When the letter "t" is pressed I get an alist back. The alist is
actually ordered, with the most commonly occurring words first. So I
pick the preferred usage straight of the front. So I have constant
time access to the hash, and constant time access to the list. 

Updating takes a bit longer....



  >> In this case the cons cells for each word are shared between the
  >> hashes, so this is not a massive memory waste as the written
  >> version appears.

  Stefan> Each word of N letters has:
  Stefan> - one string (i.e.

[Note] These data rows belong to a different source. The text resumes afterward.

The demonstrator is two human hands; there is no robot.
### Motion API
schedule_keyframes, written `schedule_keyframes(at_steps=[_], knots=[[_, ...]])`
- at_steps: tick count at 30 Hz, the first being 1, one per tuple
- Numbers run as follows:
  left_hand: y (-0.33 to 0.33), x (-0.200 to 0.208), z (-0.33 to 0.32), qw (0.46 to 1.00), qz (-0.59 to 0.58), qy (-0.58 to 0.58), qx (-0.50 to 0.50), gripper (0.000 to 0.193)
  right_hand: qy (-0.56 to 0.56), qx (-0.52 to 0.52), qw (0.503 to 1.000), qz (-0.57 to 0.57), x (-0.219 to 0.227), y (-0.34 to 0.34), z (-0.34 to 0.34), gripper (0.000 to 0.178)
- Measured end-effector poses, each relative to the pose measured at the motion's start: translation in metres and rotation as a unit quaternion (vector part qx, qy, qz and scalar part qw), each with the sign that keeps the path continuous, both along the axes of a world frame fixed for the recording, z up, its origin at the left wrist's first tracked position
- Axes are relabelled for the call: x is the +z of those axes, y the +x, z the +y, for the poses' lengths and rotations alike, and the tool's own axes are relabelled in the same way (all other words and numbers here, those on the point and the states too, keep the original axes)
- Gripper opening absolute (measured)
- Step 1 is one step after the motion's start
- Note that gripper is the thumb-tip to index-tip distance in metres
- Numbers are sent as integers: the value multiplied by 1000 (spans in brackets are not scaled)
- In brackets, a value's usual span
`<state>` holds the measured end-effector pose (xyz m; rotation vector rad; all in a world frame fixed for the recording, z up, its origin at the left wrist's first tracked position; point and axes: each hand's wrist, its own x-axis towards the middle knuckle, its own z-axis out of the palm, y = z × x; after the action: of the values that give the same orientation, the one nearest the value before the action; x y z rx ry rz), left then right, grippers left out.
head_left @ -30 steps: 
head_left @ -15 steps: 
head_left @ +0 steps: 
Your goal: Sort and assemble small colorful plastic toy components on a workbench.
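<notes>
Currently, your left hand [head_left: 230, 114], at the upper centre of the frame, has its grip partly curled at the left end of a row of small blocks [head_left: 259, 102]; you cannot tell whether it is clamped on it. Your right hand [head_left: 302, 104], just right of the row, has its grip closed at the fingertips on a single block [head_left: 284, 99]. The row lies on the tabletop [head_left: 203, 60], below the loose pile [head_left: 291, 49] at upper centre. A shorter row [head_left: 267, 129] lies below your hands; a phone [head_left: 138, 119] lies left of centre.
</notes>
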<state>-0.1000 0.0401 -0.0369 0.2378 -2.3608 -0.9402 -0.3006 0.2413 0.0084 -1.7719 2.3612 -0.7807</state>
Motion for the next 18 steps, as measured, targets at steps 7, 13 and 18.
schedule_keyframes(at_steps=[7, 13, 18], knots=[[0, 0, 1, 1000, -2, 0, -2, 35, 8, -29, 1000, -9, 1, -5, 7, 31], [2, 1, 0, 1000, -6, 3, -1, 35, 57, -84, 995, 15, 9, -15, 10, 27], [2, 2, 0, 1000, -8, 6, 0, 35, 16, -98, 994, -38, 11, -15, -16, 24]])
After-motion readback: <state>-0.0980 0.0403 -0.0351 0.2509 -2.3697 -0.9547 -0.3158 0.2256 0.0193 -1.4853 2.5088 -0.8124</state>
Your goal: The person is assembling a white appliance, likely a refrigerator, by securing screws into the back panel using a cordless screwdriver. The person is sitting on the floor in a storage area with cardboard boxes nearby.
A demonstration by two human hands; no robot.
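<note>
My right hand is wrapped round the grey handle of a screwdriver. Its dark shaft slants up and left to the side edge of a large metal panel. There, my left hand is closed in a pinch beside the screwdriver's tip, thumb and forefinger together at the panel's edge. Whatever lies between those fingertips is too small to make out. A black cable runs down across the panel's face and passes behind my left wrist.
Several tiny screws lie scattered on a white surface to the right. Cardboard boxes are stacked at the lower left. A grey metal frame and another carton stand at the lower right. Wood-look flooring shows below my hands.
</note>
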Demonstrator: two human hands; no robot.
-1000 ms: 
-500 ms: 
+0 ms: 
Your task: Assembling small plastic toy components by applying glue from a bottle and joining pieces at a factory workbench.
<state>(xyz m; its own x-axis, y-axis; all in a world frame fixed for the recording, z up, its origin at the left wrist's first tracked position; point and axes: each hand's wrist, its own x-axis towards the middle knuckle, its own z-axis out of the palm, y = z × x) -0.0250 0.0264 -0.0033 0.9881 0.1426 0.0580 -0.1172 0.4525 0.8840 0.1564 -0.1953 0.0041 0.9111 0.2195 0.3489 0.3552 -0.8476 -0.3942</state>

N + 16 bytes)
  Stefan> - one cons-cell (8 bytes)
  Stefan> - one hash-table entry (16 bytes)
  Stefan> in usage-hash, plus:
  Stefan> - N cons-cells (N*8 bytes)
  Stefan> - N hash entries shared with other words (at least 16 btes).
  Stefan> For a total of 9*N + 56 bytes per word.  Probably not a big
  Stefan> deal.

Well there are other reasons as well. When I update the cons in the
usage, its automatically "update" in the suffix hash as well. That was
the main reason. 

  >> Ideally I would want to build up these word usage statistics as
  >> they are typed, but as you say its hard to do this. I think a
  >> flyspell like approach combined with text properties should work
  >> okay.

  Stefan> How do you avoid counting the same instance of a word
  Stefan> several times?  Oh, you mark them with a text-property, I
  Stefan> see.  More like font-lock than flyspell.

Just so. 


  >> The serialization would be to enable saving across sessions. Most
  >> of the packages I know that do this depend on their objects
  >> having a read syntax, which doesn't work with hashes. I think the
  >> solution here is to convert the thing into a big alist to save
  >> it, and then reconstruct the hashes on loading.

  Stefan> Why not reconstruct the suffix upon loading?  This way you
  Stefan> have no sharing to worry about and you can just dump the
  Stefan> hash via maphash & pp.

Yes, I think that's going to be my plan. Normally I sort the alist in
the suffix hash after every update, but if I disable this, and then do
them all at once, it should be quicker....

  >> Anyway the idea for all of this was to do a nifty version of
  >> abbreviation expansion, something like dabbrev-expand, but
  >> instead of searching local buffers, it would grab word stats as
  >> its going, and use these to offer appropriate suggestions. I was
  >> thinking of a user interface a little bit like the buffer/file
  >> switching of ido.el, of which I have become a committed user.

  Stefan> Sounds neat.

  >> the way, building an decent UI around this will probably take 10
  >> times as much code!

  Stefan> And even more time,

Just so. 

I've almost got a nasty version (where you build the dictionary
explicitly rather than automatically) working.